By RFE RL
(RFE/RL) — German voters head to the polls on September 24 in a national election that is expected to deliver Chancellor Angela Merkel an historic fourth term and the first right-wing party to parliament since the end of World War II.
Merkel, the clear frontrunner after 12 years in power, and her conservative bloc of the Christian Democratic Party and Bavarian-only Christian Social Union has a strong lead in the polls.
Although support has been eroding slightly over the past week, surveys show Merkel’s bloc leading with between 34 percent to 37 percent support, followed by the Social Democrats with 21 percent to 22 percent.
Before heading for cities in northern Germany, Merkel told supporters in Berlin on September 23 that they needed to keep up their efforts to sway undecided voters, saying “many make their decision in the final hours.”
“We want to boost your motivation so that we can still reach many, many people,” the 63-year-old chancellor said in Berlin on the last day of campaigning.

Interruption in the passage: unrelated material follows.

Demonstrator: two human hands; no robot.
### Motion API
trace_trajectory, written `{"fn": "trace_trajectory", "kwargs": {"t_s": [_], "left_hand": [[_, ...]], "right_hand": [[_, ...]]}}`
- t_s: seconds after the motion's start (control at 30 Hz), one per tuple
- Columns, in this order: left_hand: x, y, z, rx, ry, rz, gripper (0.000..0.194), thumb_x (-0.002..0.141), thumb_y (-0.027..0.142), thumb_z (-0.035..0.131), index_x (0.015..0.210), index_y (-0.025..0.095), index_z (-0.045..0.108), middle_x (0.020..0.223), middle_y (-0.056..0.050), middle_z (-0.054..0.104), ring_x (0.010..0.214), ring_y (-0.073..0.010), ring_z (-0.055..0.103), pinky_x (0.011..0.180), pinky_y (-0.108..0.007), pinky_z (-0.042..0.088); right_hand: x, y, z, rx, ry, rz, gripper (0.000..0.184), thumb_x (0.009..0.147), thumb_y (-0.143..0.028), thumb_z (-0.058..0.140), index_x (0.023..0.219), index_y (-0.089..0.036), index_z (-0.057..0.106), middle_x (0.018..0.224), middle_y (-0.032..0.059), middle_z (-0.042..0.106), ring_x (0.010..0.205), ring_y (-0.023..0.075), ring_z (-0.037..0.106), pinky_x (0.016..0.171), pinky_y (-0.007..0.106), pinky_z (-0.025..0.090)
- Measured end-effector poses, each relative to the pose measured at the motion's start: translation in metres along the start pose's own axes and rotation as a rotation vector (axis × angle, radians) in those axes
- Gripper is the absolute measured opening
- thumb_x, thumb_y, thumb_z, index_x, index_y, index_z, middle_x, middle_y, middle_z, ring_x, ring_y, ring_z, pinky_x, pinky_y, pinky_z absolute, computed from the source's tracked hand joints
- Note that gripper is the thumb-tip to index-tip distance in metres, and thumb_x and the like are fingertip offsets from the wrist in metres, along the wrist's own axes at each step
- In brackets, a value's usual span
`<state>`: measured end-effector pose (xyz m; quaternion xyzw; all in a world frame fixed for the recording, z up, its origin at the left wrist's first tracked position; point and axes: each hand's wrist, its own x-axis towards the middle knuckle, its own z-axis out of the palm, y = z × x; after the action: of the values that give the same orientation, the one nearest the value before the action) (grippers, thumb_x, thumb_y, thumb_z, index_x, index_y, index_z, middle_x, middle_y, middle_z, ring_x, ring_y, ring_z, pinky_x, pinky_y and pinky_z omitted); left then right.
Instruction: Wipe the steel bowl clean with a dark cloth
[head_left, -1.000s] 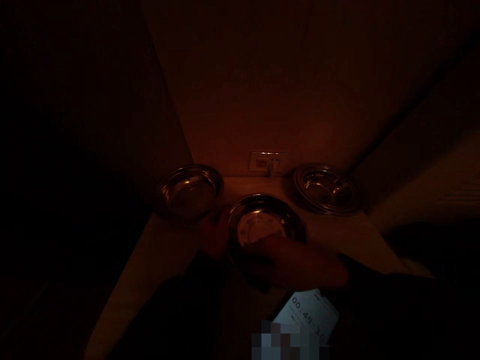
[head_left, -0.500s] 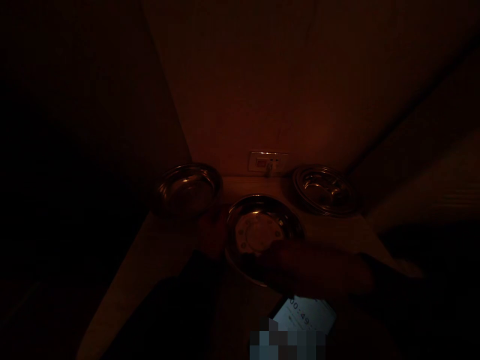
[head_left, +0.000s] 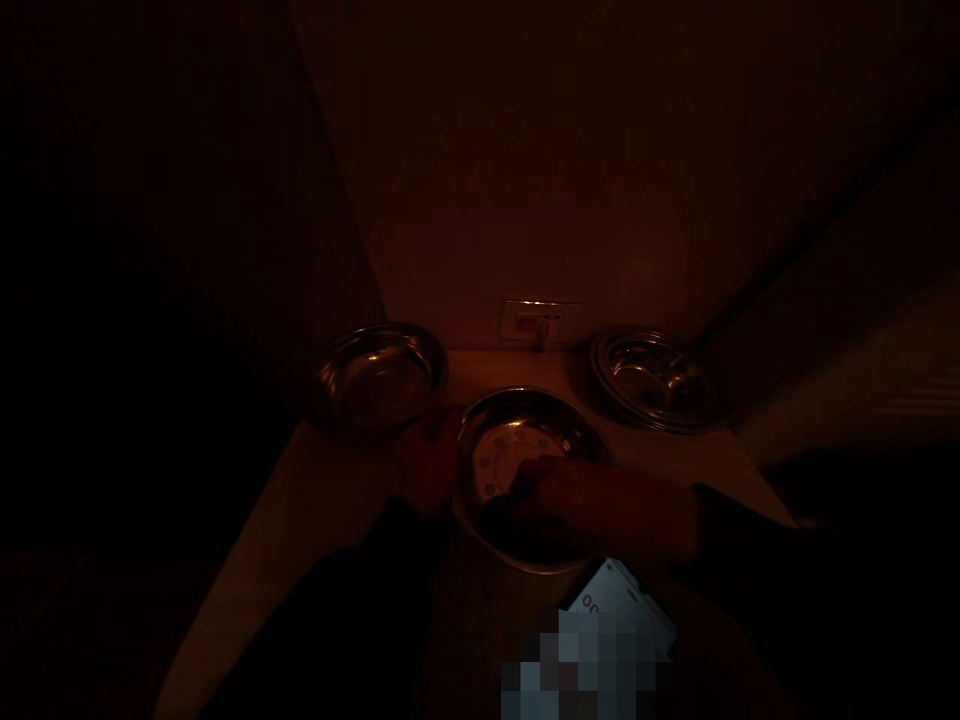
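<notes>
head | since half a second ago: shifted farther up inside the bowl (head_left: 496, 455) with right hand (head_left: 566, 490), still at its left rim with left hand (head_left: 429, 462); held apart, too dark to tell any grip | bowl: on wood table (head_left: 259, 555), before dish (head_left: 386, 388) and plate stack (head_left: 649, 382); round, shiny metal, floor ringed with dots | near glowing phone (head_left: 626, 588).

Dim reddish wall (head_left: 510, 180), wooden table (head_left: 311, 505)

place: indoors, dim, exact kind unclear | signs: wall (head_left: 525, 180), socket plate (head_left: 527, 322), wood-toned tabletop (head_left: 247, 570), metal dishes (head_left: 491, 462)
</notes>
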<state>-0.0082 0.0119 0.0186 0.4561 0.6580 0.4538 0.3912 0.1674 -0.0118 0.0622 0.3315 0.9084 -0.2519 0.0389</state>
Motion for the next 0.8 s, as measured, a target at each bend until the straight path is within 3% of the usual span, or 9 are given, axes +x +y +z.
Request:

Merkel’s main challenger, Social Democrat Martin Schulz, attended a rally in western Germany in the city of Aachen.
Both Merkel, a pastor’s daughter who grew up in Communist East Germany, and Schulz have called on the electorate to resist the right-wing populist Alternative for Germany (AfD), which has vituperated against the influx of around 1 million mostly Muslim migrants and refugees.
Foreign Minister Sigmar Gabriel, also a Social Democrat, warned that “for the first time since the end of the second World War, real Nazis will sit in the German parliament.”
The AfD, which has links to the far-right French National Front and Britain’s ultranationalist UKIP, appears assured of gaining seats in the national parliament for the first time, with 10 percent to 13 percent support in the polls.
The International Auschwitz Committee warned that the “conglomerate of anti-Semites, enemies of democracy and nationalistic agitators” will bring “an inhuman coldness” to the German parliament.
In addition to the AfD, the Greens, the Free Democratic Party, and the Left Party were all poised to enter parliament with poll numbers between 8 percent and 11 percent.